Née en Tunisie d’une mère allemande et d’un père corrézien et militaire, elle a grandi à Strasbourg et se décrit comme « une grosse bosseuse, directe, épou- vantablement gourmande – je craque tout le temps sur tout –, assez pédago mais un peu têtue ». On pourrait ajouter exigeante, élégante, prévenante, foisonnante. De cette femme aux cheveux courts et aux yeux bleus se dégage une bienveillance bluffante. « Je me suis lancée dans le droit pour devenir magistrate, confesse- t- elle devant un verre de Coca. Mais je me suis rendu compte assez rapidement que j’avais soif de terrain. Et de commandement… » En 1978, elle intègre la quatrième promotion de femmes commissaires. C’est l’époque où 10 % des postes sont réservés aux frangines. À 23 ans, elle sort de l’école. « Ça a été un peu compliqué, avoue- t- elle. J’étais une femme et j’étais jeune. Autant dire que j’entrais dans la police avec deux handicaps majeurs. » Après un premier poste à Strasbourg au sein du groupe de répression du banditisme, elle est nommée à la brigade des stups de Nice. « C’était une nouvelle région, une nouvelle spécialité. Pendant quatre ans, je me suis éclatée “à donf”, comme disent les jeunes. Il suffisait de se baisser pour “faire des affaires”. » Comprenez : pour attraper des délinquants. En une microseconde, la baguette de la nostalgie travestit l’académique langage de bureau en
la plus sympatoche des gouailles de terrain. « Cette époque, ce sont mes plus beaux souvenirs d’enquête : les hasards, heureux et malheureux, la chance qu’on provoque, des saisies extraordinaires, les opérations de folie où on se dit : “On les a ratés, mais on va les rebecqueter”, les voyous qui manquent de vous détroncher à Antibes à 3 heures du matin… Ce furent vraiment quatre années de pur bonheur avec des journées qui n’avaient pas de fin, des périodes de trois mois sans un seul week-end et des planques avec deux heures de sommeil. »
“Naturellement, vous allez faire un bébé…”

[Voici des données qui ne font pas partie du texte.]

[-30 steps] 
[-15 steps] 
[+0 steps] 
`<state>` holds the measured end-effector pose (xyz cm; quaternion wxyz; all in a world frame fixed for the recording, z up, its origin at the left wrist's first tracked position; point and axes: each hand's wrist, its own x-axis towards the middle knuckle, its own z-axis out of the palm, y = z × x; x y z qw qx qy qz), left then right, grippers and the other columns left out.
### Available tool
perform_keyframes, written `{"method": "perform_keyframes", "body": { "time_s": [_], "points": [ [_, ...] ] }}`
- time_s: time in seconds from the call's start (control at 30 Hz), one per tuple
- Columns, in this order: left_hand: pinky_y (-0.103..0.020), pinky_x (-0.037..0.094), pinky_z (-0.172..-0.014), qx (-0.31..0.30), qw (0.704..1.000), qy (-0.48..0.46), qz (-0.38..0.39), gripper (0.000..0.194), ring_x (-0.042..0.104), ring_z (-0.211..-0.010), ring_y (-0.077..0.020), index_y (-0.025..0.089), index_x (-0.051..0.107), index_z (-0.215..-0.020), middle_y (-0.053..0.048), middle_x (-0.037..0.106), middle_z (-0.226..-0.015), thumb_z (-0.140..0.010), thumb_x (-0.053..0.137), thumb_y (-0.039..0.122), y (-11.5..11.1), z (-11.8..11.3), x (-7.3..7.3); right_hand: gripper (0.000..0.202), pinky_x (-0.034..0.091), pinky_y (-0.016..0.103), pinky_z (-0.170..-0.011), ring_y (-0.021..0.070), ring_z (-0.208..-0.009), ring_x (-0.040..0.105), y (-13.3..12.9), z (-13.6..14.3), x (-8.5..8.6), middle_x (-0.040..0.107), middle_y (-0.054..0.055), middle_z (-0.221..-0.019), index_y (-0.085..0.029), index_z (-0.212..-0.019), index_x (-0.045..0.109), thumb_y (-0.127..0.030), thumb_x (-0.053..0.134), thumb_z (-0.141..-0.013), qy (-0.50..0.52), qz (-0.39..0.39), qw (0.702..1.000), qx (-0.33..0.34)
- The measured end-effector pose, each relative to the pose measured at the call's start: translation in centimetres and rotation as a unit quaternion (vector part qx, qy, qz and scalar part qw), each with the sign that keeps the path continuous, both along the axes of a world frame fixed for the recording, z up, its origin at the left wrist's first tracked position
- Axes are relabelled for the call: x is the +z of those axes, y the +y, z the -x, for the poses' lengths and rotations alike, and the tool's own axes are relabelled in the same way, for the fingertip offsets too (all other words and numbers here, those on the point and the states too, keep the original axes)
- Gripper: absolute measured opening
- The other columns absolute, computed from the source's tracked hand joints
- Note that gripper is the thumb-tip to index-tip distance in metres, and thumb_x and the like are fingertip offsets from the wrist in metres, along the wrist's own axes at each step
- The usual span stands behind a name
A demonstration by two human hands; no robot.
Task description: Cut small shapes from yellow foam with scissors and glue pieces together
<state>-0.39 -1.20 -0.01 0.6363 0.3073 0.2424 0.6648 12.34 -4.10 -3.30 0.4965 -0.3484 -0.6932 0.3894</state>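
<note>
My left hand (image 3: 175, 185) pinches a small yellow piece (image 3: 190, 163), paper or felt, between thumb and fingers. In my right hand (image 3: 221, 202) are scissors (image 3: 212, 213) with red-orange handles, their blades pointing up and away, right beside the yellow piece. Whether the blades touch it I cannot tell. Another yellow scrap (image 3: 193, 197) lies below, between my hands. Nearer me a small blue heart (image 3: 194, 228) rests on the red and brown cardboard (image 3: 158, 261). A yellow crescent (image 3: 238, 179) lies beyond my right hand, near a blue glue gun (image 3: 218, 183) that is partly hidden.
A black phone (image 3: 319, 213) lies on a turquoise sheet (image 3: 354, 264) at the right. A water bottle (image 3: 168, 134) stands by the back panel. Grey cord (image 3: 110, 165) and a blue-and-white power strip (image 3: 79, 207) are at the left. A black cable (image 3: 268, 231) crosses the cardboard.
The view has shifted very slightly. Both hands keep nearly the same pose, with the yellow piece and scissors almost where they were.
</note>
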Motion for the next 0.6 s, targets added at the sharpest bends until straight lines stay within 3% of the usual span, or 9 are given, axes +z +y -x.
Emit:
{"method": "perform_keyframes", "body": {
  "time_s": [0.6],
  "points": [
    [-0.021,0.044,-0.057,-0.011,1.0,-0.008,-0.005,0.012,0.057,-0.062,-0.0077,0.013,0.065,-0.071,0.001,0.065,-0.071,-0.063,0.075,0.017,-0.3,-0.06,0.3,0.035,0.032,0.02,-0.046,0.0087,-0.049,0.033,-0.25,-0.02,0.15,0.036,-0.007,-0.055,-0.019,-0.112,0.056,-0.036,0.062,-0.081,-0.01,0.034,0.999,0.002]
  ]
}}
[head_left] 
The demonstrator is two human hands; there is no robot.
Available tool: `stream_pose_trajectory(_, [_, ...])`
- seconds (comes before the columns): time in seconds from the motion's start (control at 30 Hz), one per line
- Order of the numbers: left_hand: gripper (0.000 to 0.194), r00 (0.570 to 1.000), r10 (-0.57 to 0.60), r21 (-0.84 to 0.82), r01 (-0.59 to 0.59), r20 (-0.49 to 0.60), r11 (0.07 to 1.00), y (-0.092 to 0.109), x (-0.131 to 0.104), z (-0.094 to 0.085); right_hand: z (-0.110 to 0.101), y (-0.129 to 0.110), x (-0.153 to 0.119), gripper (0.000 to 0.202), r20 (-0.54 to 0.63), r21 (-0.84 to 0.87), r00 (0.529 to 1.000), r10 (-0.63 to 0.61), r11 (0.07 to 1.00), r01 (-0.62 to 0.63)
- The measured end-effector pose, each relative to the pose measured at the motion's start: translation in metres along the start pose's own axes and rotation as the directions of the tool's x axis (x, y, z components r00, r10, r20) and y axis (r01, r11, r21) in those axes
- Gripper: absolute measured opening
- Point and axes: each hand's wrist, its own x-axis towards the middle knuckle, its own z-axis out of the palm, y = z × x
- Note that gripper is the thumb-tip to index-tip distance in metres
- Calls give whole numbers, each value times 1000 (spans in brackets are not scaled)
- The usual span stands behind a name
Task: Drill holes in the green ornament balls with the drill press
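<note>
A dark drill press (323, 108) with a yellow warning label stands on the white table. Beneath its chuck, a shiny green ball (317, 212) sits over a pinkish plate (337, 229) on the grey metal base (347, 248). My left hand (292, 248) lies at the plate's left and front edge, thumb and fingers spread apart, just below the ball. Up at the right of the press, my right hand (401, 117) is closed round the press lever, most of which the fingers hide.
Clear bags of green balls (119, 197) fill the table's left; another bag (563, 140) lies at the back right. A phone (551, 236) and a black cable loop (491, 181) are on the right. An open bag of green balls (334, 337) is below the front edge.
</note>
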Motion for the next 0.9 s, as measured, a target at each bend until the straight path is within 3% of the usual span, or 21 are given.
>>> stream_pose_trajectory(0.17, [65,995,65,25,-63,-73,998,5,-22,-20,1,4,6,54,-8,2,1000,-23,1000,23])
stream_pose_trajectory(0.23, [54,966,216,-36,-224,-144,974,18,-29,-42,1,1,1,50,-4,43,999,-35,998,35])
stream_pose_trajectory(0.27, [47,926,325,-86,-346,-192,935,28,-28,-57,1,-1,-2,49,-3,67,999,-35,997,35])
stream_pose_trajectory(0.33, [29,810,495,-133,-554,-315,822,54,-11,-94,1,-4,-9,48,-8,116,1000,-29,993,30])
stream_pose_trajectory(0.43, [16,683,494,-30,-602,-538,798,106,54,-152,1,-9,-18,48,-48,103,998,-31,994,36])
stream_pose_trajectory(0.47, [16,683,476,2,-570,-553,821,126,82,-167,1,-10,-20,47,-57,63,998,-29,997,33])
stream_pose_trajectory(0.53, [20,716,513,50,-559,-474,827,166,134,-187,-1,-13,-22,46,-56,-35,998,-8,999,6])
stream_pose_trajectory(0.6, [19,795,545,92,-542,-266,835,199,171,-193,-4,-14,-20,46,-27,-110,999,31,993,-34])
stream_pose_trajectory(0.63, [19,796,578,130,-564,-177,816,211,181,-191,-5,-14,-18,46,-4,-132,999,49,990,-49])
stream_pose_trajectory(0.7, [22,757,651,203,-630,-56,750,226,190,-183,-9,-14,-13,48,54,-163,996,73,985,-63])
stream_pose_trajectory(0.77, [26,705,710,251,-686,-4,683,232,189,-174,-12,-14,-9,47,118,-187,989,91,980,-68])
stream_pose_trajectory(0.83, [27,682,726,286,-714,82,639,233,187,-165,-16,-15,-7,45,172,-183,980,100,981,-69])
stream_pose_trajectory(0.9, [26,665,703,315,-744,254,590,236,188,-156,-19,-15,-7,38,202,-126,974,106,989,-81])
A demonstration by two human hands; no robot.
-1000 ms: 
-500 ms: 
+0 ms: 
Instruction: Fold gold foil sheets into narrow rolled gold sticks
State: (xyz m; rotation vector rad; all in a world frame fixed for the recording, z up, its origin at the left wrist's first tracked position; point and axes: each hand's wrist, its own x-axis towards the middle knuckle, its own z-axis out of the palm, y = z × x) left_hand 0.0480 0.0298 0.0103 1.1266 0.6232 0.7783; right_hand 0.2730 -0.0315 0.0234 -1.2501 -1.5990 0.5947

Après les plages azuréennes, les rives de la Loire : Marie- France Monéger-Guyomarc’h s’installe au SRPJ d’Angers, où, pendant « trois belles années » , elle dirige la section criminelle. Mais alors qu’elle cherche à s’installer à Paris, où elle a rencontré le commissaire qui va devenir son mari, elle déchante. « Je postulais sur tout ce qui passait, rien ne me souriait. » Elle a 30 ans. Certains supérieurs ne peuvent s’empêcher quelques remarques désopilantes : « Naturellement, vous allez faire un bébé. Ici, on demande l’autorisation du directeur central avant d’avoir un enfant… » Comprenant qu’elle ne trouvera pas de poste en police judi- ciaire, elle décide de « prendre un virage incroyable » et bifurque vers la formation des policiers. Une expérience qui dure dix ans et où elle réalise qu’elle est aux commandes du « plus fabuleux levier du changement » . Le « second grand virage » se situe quand elle prend la sous-direction de la lutte contre l’immigration irrégulière. Au menu : tour du monde et initiation aux arcanes de la diplomatie. Les défis s’enchaînent : après la police aux frontières, elle passe aux ressources humaines puis à la communication, avant de revenir à la formation. « Ça me passionne. Si je n’avais pas été flic, j’aurais travaillé à l’Éducation nationale... » En septembre 2012, elle prend finalement la tête de l’IGPN, un poste extrêmement sensible où elle pilote la fusion entre les « boeufs » de Paris et de province, autrement dit l’IGS et l’IGPN. À peine a-t-elle conduit cette épineuse réforme que, au printemps dernier, Manuel Valls, encore à l’Intérieur, envisage de la nommer à la Direction générale de la police nationale (DGPN). Ce qui aurait fait d’elle la première femme à occuper cette fonction. Mais ce sera un homme – pour ne pas changer – qui décrochera le poste. Jusqu’au prochain remaniement ?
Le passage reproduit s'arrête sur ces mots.